## WHAT THE EXERCISE ASKS
Write every line below out again exactly, images omitted.

## DATA BELOW

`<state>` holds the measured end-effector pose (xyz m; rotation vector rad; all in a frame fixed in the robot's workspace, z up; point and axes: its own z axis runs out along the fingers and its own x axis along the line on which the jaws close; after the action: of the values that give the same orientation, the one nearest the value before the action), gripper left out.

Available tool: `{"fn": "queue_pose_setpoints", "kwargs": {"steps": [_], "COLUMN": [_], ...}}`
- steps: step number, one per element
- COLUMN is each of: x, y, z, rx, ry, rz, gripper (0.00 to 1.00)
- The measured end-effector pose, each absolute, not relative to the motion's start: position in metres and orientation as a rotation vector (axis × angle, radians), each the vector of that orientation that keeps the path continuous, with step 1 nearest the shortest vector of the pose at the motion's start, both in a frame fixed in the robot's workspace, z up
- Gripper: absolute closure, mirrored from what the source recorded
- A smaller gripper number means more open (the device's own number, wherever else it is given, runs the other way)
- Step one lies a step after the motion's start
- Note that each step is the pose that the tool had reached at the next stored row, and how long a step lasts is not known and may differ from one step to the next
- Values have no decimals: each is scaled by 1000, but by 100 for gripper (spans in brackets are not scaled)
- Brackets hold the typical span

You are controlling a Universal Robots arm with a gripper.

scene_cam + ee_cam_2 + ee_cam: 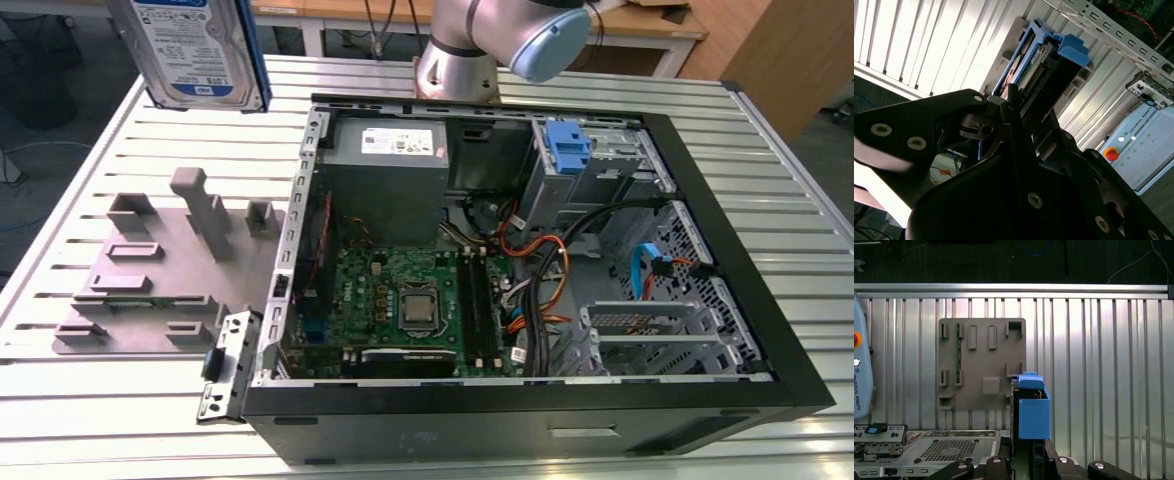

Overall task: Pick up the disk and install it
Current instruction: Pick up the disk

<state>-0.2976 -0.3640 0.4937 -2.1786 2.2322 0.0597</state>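
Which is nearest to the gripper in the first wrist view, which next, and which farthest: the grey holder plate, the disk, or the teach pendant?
1. The disk, held in the gripper.
2. The grey holder plate, flat on the table beneath.
3. The teach pendant, off past the plate.

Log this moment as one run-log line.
claw: shut on disk | disk: held in air, clear of grey fixture | computer case: open, disk not yet installed
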Motion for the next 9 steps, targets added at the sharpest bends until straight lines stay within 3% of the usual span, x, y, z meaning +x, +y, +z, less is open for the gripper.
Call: {"fn": "queue_pose_setpoints", "kwargs": {"steps": [9], "x": [-276], "y": [-364], "z": [494], "rx": [-2179], "ry": [2232], "rz": [60], "gripper": [65]}}
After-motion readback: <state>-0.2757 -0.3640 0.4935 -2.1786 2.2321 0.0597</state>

## ANSWER SPACE
`<state>` holds the measured end-effector pose (xyz m; rotation vector rad; all in a frame fixed in the robot's workspace, z up; point and axes: its own z axis runs out along the fingers and its own x axis along the line on which the jaws close; after the action: of the values that give the same orientation, the one nearest the value before the action), gripper left out.

Available tool: `{"fn": "queue_pose_setpoints", "kwargs": {"steps": [_], "COLUMN": [_], ...}}`
- steps: step number, one per element
- COLUMN is each of: x, y, z, rx, ry, rz, gripper (0.00 to 1.00)
- The measured end-effector pose, each absolute, not relative to the motion's start: position in metres and orientation as a rotation vector (axis × angle, radians), each the vector of that orientation that keeps the path continuous, with step 1 nearest the shortest vector of the pose at the motion's start, both in a frame fixed in the robot's workspace, z up
- Gripper: absolute closure, mirrored from what the source recorded
- A smaller gripper number means more open (the device's own number, wherever else it is given, runs the other way)
- Step one lies a step after the motion's start
- Note that each step is the pose that the tool had reached at the next stored row, and how long a step lasts is not known and may differ from one step to the next
- Values have no decimals: each is scaled by 1000, but by 100 for gripper (spans in brackets are not scaled)
- Brackets hold the typical span

You are controlling a Universal Robots arm with a gripper.

scene_cam + ee_cam_2 + ee_cam: 

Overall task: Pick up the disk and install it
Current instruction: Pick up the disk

<state>-0.2976 -0.3640 0.4937 -2.1786 2.2322 0.0597</state>
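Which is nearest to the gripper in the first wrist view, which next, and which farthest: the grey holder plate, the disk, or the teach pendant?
1. The disk, held in the gripper.
2. The grey holder plate, flat on the table beneath.
3. The teach pendant, off past the plate.

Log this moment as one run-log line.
claw: shut on disk | disk: held in air, clear of grey fixture | computer case: open, disk not yet installed
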Motion for the next 9 steps, targets added at the sharpest bends until straight lines stay within 3% of the usual span, x, y, z meaning +x, +y, +z, less is open for the gripper.
Call: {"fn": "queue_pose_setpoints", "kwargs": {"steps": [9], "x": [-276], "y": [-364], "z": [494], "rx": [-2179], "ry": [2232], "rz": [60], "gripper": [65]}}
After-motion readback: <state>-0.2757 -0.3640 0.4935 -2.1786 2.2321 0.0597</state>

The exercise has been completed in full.